„Nie chcę żyć w żalu” – mówi Dave Allen. „Chcę wiedzieć, jak dobry jestem”.
Dwanaście lat po swoim zawodowym debiucie w grudniu 2012 roku 32-letni zawodnik wagi ciężkiej podejmuje jedno z najcięższych wyzwań w swojej dotychczasowej karierze w roli wysoko ocenianego brytyjskiego kandydata Johnny’ego Fishera.
Po druzgocącej porażce z brązowym medalistą olimpijskim Frazerem Clarke’em we wrześniu 2023 r. trudno było przewidzieć, jaka przyszłość czeka Allena.
Jednak zwycięstwo nad Fisherem, który wygrał wszystkie 12 walk, 21 grudnia w Arabii Saudyjskiej – na fali rewanżu Oleksandra Usyka z Tysonem Furym – może na nowo ożywić karierę Yorkshiremana.
I nie po raz pierwszy.
Allen poniósł porażki z czołowymi pretendentami, takimi jak Dillian Whyte i Luis Ortiz, ale zdenerwował Lucasa Browne’a, który przez krótki czas trzymał tytuł WBA Regular, zanim nie przeszedł testu antydopingowego.

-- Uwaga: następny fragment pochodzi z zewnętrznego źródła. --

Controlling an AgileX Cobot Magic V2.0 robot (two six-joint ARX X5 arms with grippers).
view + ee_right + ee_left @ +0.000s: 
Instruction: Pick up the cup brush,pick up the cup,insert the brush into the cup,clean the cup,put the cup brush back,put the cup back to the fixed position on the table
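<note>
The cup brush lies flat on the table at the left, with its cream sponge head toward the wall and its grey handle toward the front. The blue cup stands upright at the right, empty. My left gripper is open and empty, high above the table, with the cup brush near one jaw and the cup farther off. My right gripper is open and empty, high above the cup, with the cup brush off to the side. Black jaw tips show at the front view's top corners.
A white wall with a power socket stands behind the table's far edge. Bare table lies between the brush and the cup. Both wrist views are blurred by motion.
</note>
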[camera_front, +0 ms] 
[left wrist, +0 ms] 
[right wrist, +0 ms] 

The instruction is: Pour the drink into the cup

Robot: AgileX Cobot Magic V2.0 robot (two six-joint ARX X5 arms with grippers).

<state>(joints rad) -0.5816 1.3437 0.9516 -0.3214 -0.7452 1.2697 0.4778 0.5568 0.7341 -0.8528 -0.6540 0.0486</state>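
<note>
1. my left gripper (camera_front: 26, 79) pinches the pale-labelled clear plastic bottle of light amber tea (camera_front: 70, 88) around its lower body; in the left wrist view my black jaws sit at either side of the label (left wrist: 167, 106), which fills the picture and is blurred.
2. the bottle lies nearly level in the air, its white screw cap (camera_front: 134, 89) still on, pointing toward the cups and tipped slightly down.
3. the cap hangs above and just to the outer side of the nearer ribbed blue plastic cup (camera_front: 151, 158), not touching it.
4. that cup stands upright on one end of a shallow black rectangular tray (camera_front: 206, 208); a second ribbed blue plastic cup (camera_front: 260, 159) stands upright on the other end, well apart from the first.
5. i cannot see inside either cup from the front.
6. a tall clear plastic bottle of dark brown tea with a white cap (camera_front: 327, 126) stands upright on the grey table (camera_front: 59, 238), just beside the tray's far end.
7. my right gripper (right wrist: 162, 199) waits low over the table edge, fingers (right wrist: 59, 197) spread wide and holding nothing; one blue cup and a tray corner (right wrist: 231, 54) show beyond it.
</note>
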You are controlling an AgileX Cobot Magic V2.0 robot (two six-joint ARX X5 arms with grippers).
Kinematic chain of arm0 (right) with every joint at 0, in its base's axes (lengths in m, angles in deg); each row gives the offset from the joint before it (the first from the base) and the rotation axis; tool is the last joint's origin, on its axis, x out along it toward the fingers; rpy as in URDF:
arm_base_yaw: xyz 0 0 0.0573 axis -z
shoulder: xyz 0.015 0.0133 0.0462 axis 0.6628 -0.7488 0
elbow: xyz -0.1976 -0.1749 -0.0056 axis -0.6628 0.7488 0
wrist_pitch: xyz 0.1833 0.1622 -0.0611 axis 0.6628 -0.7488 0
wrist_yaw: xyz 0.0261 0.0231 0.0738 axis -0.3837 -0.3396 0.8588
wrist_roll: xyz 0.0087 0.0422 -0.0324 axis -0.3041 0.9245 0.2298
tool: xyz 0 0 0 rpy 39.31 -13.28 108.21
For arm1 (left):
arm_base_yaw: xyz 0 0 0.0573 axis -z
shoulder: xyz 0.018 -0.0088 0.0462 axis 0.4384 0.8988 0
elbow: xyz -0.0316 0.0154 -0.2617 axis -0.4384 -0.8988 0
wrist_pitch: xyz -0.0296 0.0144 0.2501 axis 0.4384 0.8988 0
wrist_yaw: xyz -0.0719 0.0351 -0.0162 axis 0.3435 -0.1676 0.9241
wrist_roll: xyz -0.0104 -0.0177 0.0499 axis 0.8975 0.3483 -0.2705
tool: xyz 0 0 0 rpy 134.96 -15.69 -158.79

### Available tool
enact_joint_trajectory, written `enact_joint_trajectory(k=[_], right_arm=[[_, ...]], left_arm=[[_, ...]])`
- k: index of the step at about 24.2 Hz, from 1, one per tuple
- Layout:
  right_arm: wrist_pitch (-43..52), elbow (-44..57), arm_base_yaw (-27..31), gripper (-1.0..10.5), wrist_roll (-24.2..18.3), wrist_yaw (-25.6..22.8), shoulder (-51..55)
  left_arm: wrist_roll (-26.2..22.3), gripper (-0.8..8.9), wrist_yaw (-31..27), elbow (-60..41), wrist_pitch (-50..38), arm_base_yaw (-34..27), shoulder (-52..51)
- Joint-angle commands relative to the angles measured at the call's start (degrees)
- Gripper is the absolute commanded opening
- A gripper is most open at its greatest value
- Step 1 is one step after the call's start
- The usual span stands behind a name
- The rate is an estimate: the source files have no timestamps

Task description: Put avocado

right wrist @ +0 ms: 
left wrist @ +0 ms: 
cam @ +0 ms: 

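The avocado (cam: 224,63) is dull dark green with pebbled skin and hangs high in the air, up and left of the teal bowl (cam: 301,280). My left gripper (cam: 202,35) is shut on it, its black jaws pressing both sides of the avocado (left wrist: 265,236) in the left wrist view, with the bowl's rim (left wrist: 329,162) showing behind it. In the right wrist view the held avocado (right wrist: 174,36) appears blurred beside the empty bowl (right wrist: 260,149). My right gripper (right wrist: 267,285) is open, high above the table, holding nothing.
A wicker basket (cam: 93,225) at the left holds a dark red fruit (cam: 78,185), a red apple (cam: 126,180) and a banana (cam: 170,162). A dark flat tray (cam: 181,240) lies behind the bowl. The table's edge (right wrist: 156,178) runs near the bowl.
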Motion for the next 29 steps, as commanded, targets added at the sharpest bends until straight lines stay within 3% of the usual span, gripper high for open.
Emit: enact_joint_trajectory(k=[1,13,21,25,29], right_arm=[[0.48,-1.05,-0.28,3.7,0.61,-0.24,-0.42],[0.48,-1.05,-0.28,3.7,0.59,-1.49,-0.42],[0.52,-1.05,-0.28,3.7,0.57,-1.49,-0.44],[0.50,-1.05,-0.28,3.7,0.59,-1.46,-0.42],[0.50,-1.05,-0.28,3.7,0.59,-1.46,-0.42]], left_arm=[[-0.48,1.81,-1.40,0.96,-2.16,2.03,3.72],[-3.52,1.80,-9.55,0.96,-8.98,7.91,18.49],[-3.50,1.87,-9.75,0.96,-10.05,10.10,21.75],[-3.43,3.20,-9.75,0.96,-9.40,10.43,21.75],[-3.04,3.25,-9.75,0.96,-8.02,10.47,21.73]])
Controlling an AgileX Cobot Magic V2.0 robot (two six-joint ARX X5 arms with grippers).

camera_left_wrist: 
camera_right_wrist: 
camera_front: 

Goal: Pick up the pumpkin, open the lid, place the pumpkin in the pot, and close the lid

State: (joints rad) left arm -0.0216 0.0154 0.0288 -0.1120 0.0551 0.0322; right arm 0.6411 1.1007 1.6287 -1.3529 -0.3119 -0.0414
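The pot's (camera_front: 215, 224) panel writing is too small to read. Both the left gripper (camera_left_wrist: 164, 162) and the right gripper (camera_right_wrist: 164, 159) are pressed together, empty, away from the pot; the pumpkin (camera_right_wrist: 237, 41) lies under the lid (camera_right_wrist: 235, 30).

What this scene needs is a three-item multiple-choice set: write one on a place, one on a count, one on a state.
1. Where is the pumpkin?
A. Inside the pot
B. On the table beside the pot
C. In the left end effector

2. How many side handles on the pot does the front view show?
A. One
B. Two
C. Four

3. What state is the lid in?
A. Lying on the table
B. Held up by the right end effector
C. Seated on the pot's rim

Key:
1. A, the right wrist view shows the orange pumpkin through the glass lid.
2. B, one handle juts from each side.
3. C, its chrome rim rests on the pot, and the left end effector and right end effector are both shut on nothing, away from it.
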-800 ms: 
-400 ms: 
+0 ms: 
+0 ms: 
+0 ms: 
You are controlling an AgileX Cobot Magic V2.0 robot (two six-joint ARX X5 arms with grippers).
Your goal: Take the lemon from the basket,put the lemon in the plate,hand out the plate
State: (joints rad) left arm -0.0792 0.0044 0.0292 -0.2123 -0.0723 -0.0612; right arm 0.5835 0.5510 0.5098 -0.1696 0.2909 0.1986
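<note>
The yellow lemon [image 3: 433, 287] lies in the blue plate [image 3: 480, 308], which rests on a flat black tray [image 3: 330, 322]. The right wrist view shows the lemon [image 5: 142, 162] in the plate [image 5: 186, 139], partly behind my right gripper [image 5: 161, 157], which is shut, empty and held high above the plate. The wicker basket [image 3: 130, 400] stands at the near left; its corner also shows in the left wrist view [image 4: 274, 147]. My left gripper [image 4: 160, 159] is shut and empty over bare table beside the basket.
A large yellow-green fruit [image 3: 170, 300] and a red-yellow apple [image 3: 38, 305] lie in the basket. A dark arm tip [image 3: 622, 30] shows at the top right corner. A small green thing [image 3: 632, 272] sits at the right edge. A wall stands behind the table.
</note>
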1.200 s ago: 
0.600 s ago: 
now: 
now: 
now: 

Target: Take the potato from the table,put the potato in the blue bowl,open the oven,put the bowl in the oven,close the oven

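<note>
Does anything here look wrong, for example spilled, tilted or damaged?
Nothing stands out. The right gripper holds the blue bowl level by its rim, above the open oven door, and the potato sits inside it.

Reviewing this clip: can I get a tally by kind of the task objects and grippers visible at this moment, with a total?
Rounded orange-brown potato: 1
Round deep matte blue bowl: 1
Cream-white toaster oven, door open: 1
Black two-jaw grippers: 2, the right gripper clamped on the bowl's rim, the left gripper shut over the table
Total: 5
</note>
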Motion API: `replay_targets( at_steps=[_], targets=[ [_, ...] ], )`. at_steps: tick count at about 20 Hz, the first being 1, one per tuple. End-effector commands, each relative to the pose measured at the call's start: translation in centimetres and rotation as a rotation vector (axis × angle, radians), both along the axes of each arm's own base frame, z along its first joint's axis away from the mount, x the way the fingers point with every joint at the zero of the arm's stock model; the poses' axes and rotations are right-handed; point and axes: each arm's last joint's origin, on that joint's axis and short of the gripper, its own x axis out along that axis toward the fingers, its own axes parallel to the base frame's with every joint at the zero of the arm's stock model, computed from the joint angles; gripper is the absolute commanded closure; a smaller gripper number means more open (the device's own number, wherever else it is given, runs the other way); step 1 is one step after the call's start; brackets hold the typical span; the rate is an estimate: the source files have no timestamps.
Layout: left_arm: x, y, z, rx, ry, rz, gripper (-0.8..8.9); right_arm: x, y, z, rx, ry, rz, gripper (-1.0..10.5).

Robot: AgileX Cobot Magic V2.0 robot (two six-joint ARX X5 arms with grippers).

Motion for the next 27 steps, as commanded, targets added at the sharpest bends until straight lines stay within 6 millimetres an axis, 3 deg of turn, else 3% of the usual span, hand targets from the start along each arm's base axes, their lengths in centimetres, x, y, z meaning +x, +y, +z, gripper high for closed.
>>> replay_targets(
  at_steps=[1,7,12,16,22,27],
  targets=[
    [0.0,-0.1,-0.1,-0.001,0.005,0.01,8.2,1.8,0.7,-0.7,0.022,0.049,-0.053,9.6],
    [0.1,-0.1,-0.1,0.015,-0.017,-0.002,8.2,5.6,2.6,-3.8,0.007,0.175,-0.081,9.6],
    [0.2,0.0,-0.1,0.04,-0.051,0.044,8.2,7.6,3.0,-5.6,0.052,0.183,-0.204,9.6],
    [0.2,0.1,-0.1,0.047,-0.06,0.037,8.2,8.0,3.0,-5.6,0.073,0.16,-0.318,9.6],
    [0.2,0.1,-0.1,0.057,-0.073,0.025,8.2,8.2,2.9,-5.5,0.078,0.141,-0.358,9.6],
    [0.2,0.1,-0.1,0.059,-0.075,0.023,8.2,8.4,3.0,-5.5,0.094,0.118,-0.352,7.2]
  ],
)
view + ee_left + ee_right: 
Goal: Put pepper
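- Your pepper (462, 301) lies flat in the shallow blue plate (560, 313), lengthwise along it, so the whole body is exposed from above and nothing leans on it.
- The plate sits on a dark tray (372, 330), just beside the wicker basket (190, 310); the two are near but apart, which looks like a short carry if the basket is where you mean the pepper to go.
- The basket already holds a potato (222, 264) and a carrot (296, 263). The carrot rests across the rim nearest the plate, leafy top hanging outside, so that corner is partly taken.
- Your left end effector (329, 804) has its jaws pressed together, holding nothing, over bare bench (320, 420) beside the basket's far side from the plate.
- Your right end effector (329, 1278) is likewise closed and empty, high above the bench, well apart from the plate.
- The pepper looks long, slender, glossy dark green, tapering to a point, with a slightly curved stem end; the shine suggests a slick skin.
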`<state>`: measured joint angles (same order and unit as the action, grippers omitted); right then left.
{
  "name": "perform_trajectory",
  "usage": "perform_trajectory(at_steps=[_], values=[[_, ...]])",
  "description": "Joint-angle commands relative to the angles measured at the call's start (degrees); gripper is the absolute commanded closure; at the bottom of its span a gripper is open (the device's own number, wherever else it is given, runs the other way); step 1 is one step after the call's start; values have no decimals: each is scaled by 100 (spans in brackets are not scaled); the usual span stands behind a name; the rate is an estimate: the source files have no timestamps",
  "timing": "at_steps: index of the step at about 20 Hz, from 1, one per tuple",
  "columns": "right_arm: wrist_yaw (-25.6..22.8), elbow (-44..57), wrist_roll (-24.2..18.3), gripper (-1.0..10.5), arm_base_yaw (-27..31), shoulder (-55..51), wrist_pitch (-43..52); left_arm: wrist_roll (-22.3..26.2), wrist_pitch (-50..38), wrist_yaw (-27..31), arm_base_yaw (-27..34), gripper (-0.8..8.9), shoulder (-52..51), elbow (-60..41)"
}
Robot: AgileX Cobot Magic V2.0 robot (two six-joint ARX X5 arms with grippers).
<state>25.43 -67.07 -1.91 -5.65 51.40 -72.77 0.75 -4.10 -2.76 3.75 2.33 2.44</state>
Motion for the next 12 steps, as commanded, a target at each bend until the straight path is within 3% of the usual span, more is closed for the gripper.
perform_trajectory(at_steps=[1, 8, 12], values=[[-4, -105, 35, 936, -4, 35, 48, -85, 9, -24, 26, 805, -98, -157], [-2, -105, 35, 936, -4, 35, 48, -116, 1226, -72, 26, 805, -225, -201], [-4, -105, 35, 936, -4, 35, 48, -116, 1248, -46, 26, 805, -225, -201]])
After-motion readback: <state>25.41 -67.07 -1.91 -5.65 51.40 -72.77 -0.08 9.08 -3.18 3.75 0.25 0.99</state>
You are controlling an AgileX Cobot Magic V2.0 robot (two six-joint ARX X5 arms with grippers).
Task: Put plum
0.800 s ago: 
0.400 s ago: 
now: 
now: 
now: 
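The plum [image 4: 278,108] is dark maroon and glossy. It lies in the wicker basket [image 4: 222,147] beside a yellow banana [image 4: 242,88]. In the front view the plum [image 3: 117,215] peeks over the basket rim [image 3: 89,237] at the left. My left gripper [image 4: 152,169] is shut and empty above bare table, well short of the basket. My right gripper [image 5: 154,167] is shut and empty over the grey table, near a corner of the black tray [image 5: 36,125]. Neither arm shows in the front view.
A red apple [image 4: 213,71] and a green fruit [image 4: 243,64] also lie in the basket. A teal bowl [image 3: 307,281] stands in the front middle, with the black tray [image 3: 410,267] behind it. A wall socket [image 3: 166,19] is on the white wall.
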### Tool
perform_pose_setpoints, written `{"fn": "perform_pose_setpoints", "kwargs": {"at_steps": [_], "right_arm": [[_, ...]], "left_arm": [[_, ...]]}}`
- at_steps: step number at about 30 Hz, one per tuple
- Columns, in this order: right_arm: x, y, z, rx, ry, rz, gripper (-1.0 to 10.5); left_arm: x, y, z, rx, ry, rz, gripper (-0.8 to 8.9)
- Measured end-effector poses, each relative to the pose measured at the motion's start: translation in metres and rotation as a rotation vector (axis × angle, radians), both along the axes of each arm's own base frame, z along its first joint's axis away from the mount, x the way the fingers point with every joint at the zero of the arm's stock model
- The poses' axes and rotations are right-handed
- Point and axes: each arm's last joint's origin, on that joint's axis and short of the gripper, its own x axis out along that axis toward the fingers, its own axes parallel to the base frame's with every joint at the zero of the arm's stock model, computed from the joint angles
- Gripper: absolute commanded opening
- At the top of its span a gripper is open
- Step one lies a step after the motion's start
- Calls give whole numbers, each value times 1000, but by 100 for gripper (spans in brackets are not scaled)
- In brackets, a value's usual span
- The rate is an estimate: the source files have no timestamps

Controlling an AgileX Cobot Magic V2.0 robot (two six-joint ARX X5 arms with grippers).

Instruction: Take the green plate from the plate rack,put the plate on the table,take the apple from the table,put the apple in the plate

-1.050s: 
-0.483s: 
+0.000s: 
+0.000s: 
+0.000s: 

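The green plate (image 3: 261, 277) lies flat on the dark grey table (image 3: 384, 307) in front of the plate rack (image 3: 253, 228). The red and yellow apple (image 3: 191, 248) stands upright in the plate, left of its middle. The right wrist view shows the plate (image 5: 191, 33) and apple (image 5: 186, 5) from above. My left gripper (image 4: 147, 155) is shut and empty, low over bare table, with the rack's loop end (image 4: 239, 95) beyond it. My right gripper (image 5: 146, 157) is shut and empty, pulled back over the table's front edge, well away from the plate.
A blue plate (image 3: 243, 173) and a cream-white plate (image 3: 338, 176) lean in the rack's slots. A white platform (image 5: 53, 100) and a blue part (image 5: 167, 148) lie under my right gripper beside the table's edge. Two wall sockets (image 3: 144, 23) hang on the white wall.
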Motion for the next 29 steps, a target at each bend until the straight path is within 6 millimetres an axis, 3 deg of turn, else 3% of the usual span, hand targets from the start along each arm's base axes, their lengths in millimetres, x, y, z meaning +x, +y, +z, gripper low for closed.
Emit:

„Nie udało mi się osiągnąć najwyższego poziomu, o czym nie mam nic przeciwko” – powiedział BBC Sport. „Pokonałem byłego mistrza [in Browne] ale najlepsze momenty miał już za sobą, więc nigdy nie wiedziałem, jak dobry jestem.
„Myślę, że dzięki Fisherowi najlepsza wersja mnie może pokonać tego gościa, ponieważ jest jeszcze dzieckiem”.
Mając na koncie 31 walk, w tym 23 zwycięstwa i sześć ciężkich porażek, Allen ujawnił, co zmotywowało go do kontynuowania kariery po rozpoczęciu kariery od zwycięstwa przez sześć rund nad Rolandasem Cesną.
„Chodzi o to, aby nie żałować” – dodał. „Ludzie mówią o pieniądzach i tak dalej, ale moje życie jest w porządku, jestem zdrowy, nie muszę boksować, mogę iść i robić inne rzeczy.
„Mój stary ma 66 lat, był bokserem i wiem, że przepełnia go żal.
„Nie chciałem tego robić. Wolałbym odejść, a jeśli zostanę pokonany, to wiem, że nie byłem wystarczająco dobry”.